The smoke that thunders
Monday, March 31st, 2008
Michael Ancram as Shadow Foreign Secretary, and I as his deputy, very quietly visited Zimbabwe. It was a week before the final date of the white farmers having to leave their farms. On one particular farm, the owner’s son was about to become a father. I asked him what the baby’s name was going to be, and he laughingly replied Robert Gabriel. I admired his gutsiness.
When the farmers were first told to leave, we raised this in Parliament because we knew what the economic consequences would be. It was obvious to us that the Government here did not remotely grasp the impending seriousness of the situation, and surveyed it all with a curiously misplaced ambiguity. Of course Britain could not be seen to lead the charge, as opposed to working energetically behind the scenes, but the Government have never at any stage tackled the Zimbabwe problem with sufficient drive or focus.
So the economic implosion took place. We suggested to the South African government that they should respond much more aggressively. After all it was the old apartheid regime which brought down Ian Smith and his government by threatening to cut off power supplies. This was rejected, and South Africa has paid a huge price, with several million refugees. Their quiet diplomacy simply did not work. However the Government here would not be critical either publicly or privately. Other neighbouring African leaders equally were reluctant to take on Mugabe despite fully understanding the disaster he wrought.

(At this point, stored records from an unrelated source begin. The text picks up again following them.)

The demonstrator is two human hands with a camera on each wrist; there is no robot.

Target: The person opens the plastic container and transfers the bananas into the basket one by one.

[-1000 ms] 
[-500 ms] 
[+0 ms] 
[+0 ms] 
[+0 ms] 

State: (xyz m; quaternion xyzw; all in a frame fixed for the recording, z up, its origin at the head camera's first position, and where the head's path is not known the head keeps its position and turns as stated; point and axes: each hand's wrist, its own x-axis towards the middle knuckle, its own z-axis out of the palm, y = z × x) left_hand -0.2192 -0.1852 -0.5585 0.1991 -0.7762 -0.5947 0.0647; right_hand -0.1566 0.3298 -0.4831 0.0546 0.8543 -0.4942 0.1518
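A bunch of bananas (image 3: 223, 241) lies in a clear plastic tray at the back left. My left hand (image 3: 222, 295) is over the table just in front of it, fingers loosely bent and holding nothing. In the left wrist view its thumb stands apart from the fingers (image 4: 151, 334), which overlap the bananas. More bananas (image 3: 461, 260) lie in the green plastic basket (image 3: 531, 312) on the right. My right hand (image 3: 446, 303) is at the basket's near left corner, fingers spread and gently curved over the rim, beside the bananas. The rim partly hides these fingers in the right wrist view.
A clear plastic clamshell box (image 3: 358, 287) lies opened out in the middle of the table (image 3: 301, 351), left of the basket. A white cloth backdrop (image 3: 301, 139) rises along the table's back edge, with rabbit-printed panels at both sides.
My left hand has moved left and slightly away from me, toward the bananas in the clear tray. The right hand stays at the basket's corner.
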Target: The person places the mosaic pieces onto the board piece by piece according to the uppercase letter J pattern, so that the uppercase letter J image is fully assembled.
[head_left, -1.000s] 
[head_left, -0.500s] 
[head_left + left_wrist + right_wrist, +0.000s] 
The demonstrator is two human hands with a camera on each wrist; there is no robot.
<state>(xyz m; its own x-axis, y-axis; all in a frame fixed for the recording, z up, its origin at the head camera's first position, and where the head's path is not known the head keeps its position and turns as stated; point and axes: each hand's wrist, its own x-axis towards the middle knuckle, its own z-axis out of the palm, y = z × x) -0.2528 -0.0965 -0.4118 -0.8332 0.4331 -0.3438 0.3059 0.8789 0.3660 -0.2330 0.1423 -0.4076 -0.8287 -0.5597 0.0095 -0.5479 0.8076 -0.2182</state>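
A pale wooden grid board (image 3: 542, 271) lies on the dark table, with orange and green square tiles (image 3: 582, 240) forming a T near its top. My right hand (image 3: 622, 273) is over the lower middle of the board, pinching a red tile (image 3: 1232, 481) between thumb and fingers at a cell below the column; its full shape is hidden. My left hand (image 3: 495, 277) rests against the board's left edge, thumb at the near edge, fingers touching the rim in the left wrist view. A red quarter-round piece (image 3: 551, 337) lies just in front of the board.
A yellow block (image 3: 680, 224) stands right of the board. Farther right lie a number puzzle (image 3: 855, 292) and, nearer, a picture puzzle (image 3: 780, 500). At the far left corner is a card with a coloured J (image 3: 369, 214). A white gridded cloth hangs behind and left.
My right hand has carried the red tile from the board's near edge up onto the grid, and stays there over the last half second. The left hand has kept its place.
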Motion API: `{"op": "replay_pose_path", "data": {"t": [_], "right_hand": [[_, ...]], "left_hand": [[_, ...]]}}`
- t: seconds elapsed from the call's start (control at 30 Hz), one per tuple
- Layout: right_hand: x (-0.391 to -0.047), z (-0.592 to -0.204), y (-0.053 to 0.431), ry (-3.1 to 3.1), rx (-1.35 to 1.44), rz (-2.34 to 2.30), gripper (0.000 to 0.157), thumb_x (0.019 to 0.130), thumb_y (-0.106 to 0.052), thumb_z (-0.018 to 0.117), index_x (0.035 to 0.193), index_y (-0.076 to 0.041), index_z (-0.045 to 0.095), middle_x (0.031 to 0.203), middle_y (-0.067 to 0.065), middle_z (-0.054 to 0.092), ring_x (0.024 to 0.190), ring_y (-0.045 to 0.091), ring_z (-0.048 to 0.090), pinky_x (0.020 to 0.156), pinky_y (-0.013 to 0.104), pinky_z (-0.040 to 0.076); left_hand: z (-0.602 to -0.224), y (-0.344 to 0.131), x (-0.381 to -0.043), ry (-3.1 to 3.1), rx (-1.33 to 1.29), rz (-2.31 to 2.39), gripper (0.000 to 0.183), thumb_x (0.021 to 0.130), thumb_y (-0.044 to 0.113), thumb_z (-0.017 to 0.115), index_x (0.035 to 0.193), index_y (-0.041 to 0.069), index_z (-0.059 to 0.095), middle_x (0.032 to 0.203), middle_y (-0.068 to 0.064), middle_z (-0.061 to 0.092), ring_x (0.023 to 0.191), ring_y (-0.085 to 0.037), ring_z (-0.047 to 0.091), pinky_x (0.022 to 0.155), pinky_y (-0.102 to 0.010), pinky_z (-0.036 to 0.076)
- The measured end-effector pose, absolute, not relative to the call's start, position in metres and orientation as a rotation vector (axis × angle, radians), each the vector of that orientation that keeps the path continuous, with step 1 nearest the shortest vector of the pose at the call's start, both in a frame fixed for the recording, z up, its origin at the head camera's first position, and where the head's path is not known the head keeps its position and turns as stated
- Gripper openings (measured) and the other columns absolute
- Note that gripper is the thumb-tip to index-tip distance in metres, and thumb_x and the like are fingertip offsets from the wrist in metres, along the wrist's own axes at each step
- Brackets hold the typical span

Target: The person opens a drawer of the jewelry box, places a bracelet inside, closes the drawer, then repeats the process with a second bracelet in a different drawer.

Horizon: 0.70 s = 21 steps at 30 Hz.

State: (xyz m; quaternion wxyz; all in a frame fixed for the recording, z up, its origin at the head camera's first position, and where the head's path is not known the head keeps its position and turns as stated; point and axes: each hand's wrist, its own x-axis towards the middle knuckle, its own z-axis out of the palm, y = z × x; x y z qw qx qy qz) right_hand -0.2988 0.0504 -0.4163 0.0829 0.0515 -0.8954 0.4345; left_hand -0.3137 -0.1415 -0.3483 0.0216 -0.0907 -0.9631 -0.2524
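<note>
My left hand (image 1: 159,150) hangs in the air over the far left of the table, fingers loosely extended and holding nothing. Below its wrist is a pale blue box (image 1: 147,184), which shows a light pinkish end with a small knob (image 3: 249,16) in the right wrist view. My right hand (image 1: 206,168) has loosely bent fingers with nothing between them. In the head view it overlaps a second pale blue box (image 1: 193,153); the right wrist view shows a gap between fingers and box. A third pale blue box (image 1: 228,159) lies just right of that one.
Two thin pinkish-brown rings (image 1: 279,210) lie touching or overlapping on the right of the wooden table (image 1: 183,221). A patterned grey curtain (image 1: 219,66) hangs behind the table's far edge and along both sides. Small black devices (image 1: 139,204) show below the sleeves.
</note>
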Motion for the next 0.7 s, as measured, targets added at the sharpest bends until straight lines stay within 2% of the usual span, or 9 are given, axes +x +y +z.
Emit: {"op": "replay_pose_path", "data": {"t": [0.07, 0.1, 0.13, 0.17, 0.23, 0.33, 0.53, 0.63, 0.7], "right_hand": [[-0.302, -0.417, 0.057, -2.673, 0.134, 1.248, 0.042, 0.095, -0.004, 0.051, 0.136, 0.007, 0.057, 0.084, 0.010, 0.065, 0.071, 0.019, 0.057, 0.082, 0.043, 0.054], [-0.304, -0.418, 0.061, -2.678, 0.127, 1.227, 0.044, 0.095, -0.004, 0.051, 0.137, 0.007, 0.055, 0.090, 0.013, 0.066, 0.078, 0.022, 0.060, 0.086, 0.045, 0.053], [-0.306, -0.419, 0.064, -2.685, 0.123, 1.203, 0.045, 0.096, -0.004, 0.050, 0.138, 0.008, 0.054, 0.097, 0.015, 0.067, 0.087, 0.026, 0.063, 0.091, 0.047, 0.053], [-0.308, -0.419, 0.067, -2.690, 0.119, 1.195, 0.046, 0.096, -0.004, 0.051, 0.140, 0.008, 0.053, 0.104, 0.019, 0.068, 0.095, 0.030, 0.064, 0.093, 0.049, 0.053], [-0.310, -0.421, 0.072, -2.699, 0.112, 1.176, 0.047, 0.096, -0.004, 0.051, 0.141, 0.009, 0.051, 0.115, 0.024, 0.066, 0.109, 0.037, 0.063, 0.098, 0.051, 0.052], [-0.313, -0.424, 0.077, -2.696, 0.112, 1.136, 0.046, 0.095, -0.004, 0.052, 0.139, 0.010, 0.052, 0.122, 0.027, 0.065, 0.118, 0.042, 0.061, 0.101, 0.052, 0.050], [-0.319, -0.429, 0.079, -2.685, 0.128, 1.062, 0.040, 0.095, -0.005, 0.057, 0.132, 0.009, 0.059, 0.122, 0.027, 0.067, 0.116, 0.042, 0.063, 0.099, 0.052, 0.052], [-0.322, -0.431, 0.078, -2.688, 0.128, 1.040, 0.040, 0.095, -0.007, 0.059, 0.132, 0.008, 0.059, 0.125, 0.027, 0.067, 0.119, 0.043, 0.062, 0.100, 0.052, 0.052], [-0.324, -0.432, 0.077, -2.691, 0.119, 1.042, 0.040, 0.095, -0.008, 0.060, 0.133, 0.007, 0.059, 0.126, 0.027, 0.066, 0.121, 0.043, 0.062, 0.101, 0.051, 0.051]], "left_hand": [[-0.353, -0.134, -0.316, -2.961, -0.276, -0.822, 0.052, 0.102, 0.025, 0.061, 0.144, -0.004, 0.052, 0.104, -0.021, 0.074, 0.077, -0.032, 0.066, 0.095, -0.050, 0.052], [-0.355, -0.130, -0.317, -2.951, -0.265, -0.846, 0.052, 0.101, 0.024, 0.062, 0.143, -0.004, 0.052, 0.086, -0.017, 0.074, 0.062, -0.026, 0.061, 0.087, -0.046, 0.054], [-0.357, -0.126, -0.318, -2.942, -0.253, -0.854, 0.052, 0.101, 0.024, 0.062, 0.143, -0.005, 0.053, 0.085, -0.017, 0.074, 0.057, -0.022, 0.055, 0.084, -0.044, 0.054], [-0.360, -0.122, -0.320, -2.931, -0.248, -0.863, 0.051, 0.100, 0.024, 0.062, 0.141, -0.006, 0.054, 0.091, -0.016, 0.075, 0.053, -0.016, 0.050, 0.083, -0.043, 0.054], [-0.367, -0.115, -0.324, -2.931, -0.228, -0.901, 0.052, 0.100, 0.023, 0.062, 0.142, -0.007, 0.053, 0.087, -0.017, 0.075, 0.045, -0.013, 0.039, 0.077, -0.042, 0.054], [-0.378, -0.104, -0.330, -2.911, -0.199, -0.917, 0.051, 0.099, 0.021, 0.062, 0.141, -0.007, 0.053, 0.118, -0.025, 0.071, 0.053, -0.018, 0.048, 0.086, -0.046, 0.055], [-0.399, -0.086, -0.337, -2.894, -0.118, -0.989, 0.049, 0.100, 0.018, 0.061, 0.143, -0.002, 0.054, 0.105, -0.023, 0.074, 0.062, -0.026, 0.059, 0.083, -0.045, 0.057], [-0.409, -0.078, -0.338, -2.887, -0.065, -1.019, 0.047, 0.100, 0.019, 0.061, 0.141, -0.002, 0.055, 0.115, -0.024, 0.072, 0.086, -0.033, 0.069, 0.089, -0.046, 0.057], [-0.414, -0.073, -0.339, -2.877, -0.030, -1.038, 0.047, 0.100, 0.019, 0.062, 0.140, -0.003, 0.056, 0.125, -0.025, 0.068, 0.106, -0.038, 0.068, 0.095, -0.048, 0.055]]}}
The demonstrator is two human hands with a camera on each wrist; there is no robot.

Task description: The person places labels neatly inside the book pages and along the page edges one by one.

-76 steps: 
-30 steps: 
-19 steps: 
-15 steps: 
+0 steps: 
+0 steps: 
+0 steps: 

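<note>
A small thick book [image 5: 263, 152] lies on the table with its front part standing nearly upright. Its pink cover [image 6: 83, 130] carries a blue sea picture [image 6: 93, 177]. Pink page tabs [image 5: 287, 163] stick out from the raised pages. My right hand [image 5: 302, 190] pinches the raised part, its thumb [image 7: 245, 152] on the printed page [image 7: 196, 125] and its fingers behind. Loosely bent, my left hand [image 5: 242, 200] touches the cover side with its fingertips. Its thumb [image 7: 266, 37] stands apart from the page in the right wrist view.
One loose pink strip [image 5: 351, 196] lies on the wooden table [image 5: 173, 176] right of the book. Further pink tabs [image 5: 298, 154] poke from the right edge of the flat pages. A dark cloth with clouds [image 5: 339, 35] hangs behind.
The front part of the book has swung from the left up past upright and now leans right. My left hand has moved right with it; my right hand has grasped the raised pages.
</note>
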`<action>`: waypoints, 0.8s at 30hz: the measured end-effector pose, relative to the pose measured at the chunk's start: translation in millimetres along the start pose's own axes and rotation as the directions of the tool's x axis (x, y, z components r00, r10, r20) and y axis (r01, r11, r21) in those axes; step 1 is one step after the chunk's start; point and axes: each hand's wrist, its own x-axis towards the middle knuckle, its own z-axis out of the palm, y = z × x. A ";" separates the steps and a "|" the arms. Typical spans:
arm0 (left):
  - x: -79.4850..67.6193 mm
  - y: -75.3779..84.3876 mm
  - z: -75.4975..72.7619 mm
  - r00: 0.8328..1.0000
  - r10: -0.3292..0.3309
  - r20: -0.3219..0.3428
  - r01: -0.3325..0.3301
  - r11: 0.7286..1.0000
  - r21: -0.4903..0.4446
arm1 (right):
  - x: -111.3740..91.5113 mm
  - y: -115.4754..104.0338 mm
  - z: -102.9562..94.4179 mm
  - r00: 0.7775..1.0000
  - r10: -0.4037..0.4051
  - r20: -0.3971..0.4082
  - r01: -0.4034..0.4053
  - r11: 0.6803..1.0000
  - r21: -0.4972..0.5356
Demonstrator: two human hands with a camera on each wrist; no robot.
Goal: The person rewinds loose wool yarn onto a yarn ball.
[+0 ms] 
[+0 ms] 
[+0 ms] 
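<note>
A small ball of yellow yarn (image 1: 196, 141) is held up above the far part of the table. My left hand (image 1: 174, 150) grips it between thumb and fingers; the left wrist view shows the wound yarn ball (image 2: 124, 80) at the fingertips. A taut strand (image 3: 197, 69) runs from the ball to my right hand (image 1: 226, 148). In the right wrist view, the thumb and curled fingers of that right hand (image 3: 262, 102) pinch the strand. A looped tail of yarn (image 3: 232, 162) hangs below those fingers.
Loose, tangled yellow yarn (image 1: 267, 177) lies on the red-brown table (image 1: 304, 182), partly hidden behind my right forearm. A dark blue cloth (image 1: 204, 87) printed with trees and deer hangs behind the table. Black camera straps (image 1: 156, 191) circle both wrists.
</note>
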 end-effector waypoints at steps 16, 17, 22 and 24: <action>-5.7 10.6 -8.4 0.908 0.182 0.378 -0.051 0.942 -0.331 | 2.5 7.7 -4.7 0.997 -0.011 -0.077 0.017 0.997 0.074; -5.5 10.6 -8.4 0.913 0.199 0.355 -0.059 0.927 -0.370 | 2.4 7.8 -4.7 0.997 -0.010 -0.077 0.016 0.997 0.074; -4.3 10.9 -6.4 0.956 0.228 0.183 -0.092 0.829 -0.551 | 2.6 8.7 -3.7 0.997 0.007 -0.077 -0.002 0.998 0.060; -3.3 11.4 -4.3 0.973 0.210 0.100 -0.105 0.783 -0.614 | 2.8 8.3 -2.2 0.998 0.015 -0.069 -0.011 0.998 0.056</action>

There was a curious personal denouncement to my visit there. Two or three years ago journalists contacted me to find out whether I was paying for the children of a Zimbabwean Cabinet Minister to be educated here. It really was a bizarre idea, without any truth whatsoever. Where the allegations came from I never discovered.
What has happened in Zimbabwe has been an unspeakable horror story. History will not be kind to those who failed to act before the situation there spun out of control.
I cannot think of any historical parallel for the sheer magnitude of this tragedy which has so besmirched the reputation of Africa. Resurrecting Zimbabwe is going to be one of the most urgent tasks of the decade.
What happened there really cannot ever be allowed to happen again.